GÖRÜNTÜLÜ

‘Savaş ve kaosa ancak Öcalan son verir’

DBP Mardin İl Eş Başkanı Ömer Öcalan, son olarak, Öcalan'ın 4 Nisan'da kutlanacak doğum günü etkinliğine herkesi davet etti.

DBP Mardin İl Eş Başkanı Ömer Öcalan, savaş ortamına ancak Kürt Halk Önderi Abdullah Öcalan'ın son verebileceğine dikkati çekerek, tecridin derhal sonlandırılmasını istedi. 

Kürt Halk Önderi Abdullah Öcalan'ın yeğeni ve DBP Mardin İl Eş Başkanı Ömer Öcalan, gelişen süreç ve tecride ilişkin ANF'ye açıklamalarda bulundu.

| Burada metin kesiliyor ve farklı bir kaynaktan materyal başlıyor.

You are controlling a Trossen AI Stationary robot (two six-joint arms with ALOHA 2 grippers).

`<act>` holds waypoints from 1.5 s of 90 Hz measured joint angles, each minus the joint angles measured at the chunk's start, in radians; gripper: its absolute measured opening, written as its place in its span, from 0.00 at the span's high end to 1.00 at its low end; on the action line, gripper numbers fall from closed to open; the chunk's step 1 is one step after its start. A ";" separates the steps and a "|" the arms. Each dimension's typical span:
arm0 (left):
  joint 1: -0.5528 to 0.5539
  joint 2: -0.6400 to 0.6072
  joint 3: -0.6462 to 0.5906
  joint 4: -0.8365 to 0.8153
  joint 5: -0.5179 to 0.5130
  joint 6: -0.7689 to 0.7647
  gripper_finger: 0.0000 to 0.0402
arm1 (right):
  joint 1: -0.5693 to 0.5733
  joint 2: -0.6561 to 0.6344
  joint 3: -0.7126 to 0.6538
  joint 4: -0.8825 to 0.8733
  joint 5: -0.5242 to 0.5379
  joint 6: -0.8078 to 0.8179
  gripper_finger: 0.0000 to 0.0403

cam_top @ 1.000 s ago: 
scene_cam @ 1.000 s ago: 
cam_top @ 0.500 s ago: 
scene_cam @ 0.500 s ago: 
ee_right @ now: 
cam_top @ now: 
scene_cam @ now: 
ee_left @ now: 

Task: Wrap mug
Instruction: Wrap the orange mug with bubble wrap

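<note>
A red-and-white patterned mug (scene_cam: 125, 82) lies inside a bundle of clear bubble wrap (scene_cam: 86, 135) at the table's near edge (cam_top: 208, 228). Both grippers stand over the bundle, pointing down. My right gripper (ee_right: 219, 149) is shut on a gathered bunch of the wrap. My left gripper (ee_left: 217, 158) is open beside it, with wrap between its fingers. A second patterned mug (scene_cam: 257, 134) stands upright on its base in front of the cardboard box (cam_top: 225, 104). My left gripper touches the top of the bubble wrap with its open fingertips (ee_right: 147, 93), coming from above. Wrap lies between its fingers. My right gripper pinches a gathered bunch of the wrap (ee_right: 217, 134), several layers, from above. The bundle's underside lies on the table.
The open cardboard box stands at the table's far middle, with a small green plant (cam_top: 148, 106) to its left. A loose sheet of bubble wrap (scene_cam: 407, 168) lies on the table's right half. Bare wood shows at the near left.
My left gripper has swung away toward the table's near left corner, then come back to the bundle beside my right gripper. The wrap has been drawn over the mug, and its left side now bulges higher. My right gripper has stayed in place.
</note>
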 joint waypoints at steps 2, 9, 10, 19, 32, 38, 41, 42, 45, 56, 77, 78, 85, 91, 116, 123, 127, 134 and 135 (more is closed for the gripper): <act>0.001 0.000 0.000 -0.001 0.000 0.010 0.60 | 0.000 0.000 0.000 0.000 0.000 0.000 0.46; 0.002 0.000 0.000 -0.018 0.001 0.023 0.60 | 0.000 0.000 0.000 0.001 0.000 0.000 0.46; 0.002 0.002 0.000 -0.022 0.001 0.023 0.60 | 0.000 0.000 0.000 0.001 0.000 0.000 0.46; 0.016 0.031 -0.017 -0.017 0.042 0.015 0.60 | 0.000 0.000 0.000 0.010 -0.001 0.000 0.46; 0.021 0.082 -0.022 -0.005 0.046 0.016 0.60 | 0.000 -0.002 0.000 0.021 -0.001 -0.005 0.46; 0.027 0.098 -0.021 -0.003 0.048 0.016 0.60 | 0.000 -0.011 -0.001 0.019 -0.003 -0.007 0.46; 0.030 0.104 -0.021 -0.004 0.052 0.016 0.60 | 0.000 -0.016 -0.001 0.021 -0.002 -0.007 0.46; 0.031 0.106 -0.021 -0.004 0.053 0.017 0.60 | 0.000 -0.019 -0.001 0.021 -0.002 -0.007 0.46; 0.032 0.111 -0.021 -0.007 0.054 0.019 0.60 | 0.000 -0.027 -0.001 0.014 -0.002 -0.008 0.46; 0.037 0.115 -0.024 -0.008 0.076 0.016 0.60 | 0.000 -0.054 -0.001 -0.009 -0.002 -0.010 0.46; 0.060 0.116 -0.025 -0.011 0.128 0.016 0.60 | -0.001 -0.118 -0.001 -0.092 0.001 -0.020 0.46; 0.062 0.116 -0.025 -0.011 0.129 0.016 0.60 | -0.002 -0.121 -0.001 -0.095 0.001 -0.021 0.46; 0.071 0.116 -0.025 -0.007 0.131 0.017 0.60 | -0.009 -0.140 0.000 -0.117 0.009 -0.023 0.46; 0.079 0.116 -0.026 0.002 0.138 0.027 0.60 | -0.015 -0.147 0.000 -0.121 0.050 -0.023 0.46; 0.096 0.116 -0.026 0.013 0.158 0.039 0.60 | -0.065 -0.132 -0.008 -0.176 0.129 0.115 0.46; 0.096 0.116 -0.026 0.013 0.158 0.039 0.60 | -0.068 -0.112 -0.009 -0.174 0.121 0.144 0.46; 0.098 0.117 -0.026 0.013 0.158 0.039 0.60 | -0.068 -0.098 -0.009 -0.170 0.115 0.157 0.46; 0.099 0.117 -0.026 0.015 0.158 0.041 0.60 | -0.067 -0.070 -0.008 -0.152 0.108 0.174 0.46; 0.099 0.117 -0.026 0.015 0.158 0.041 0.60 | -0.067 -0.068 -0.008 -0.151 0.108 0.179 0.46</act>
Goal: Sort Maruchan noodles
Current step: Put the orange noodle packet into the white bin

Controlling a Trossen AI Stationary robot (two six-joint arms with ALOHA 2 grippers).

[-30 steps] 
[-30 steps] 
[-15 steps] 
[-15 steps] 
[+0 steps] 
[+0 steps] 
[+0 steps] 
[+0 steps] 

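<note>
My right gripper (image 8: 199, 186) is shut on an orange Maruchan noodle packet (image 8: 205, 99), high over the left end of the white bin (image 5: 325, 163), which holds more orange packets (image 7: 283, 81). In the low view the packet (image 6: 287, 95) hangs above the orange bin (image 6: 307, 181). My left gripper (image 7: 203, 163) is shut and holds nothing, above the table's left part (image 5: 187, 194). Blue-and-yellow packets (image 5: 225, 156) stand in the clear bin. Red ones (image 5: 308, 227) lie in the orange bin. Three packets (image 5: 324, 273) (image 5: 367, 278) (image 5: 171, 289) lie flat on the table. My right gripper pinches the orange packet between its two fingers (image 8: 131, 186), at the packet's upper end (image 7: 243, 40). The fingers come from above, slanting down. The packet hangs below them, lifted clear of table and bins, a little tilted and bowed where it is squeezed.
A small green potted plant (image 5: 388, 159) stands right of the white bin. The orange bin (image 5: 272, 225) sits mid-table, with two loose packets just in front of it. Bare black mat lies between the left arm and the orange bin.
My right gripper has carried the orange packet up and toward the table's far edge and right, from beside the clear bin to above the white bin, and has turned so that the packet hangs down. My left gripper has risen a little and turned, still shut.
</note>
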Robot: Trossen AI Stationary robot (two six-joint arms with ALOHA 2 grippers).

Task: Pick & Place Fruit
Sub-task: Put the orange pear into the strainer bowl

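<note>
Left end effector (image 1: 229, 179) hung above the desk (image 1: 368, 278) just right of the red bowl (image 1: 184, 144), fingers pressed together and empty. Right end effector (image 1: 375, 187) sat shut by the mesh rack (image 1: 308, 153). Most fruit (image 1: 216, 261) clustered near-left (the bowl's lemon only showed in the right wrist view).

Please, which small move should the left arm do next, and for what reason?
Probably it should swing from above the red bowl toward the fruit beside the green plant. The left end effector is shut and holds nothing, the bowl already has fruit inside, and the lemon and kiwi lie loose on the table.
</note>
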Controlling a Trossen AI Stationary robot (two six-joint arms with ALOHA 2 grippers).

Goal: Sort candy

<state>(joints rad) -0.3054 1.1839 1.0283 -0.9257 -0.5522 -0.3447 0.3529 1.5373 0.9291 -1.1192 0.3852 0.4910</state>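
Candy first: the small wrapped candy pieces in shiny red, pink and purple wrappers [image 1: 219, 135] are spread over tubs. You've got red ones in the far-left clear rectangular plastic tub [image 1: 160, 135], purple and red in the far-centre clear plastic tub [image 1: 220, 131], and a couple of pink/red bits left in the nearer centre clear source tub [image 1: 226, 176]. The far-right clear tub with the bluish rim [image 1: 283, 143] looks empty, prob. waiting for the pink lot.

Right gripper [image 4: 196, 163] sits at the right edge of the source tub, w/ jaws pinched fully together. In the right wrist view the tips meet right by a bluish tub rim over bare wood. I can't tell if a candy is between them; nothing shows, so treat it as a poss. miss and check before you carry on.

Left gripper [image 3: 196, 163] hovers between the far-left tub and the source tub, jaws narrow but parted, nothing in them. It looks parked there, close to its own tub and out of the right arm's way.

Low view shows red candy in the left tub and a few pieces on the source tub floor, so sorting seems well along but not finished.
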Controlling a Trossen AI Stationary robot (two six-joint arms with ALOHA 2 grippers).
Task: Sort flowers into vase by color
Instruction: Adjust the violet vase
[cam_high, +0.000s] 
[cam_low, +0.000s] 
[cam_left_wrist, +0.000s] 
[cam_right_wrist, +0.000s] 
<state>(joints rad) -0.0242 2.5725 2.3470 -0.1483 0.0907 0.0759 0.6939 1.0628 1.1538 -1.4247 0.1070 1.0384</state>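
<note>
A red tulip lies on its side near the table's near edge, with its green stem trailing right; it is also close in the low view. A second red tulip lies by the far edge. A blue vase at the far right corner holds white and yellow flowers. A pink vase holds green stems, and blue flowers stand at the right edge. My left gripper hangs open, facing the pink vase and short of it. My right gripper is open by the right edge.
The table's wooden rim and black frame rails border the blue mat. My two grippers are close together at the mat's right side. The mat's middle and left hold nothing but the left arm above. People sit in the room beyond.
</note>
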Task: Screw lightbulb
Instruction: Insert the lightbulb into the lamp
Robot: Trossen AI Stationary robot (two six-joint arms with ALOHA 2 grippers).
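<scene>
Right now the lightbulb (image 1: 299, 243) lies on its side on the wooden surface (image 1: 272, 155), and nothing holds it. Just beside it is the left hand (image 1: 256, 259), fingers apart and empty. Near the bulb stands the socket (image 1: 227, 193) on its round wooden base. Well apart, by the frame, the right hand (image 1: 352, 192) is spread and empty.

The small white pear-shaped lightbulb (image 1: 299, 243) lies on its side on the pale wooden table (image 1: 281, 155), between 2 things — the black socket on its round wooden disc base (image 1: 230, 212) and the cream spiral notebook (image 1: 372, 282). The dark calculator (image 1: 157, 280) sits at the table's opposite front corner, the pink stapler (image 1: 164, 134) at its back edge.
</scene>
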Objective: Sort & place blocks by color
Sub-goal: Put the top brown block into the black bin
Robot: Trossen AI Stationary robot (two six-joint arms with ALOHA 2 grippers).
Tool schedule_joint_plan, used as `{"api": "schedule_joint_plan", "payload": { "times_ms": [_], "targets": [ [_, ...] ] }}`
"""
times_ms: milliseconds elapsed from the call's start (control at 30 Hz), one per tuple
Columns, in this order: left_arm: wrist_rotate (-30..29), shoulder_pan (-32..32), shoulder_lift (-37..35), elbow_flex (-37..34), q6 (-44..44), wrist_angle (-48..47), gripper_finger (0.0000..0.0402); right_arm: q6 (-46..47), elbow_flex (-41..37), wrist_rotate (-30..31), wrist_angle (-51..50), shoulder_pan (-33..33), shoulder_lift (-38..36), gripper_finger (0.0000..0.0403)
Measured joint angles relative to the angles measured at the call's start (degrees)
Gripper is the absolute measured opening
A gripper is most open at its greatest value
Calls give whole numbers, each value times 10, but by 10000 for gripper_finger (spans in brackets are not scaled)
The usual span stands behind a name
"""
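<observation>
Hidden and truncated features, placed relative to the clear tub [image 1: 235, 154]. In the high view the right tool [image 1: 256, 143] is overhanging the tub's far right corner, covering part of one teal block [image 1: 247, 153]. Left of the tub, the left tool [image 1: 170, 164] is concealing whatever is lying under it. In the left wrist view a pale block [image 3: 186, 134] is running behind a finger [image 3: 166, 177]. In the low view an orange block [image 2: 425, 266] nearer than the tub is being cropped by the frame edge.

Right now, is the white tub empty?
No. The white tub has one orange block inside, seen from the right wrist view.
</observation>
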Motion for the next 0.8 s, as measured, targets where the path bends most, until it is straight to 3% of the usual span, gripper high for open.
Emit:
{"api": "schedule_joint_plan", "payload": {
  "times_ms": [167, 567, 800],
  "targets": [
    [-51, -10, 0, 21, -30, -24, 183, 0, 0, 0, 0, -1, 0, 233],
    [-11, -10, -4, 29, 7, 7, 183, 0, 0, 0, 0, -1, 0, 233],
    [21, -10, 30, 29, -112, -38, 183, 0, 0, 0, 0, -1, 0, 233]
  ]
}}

Amed'deki Newroz'da Kürt halkının Önderliğini sahiplenerek, sorunun muhatabı olarak Öcalan'ı gösterdiğini söyleyen Ömer Öcalan, ancak AKP iktidarının geliştirdiği savaş politikalarıyla Kürdistan ve Türkiye'nin tamamında siyaseti devre dışı bıraktığını dile getirdi. Siyaseti tıkamak adına AKP'nin siyasetçiler üzerinde bir linç kampanyası başlattığını belirten Ömer Öcalan, bu kapsamda milletvekilleri hakkında fezlekelerin hazırlatıldığını, kapsamlı siyasi soykırım operasyonlarına başvurulduğunu kaydetti. Türk devleti ve Cumhurbaşkanı Tayyip Erdoğan'ın bundan sonuç alamayacağını da sözlerine ekleyen Öcalan, Kürt halkının kendi mücadelesine sahip çıkacağını ve kendi geleceğini şekillendireceğini dile getirdi.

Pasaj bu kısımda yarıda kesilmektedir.